07 Mar 2016
A critical element of running your own personal training business is not only having the required qualifications necessary to provide training advice but also ensuring you have the insurance to protect yourself, your business and your clients.
Before you start offering your services as a Personal Trainer, consider the following:
Industry novices commonly overlook the fact that personal trainers need insurance. Cover can differ depending on where you work and whether you’re self-employed. In any Australian fitness facility, you should have both public liability and professional indemnity insurance to protect you against potential legal action from both clients and members.
What kind of personal training insurance is available?
There are two types of insurance – Public Liability and Professional Indemnity Insurance. The first covers your business against third-party claims for property damage or injuries. For example, if there is an accident at a training session and it’s your fault, you could be liable for the cost of replacing damaged property or for compensating an injured person.
The second protects you against claims made by clients unhappy with your services. If a client alleges you’ve been negligent, this type of policy covers the cost of defending you – whether the claim’s valid or not. If you are in the wrong, your insurer pays for any compensation you’re liable for, up to your policy’s level of cover.
GYM/FITNESS CLUB EMPLOYEE
Most facilities have Liability Insurance that covers approved services offered by contracted personal trainers, however, not all of them have insurance for individual trainers themselves. Check this with your employer.
If you’re self-employed, you’ll need Liability Insurance.
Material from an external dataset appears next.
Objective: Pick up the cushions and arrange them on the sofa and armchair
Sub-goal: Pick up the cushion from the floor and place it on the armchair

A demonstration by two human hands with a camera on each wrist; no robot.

This covers all activities you engage in as a fitness professional, however there are specialised services which aren’t covered, including physiotherapy, self-defence, swimming coaching and contact boxing.
You should also consider Professional Indemnity Insurance, which will cover you for claims that arise when a third party alleges that your professional advice or services are negligent and have caused them a loss.
It’s recommended that you contact a specialised lawyer or sports insurance broker to ensure you’re comprehensively covered as both a trainer and a business owner. These professionals typically offer flexible insurance packages with options to increase your cover depending on your level of qualifications and the type of services you’re offering.
Registration with health and fitness industry associations is not essential for personal trainers, but it’s a useful gauge for your clients because to be a member you must be qualified, have a current industry-approved first aid certificate and be passionate about continuing your professional development. And that’s a definitive confidence boost for all.
In Australia, all personal trainers must possess a regulated, nationally recognised certification, which essentially means formal qualifications. Obtaining a Certificate III in Fitness (to become a Fitness Instructor), or a Certificate IV in Fitness (to become a Personal Trainer) are the bare minimum educational requirements, however many registered training organisations can sharpen your competitive edge by offering specialised courses, such as a Diploma of Fitness.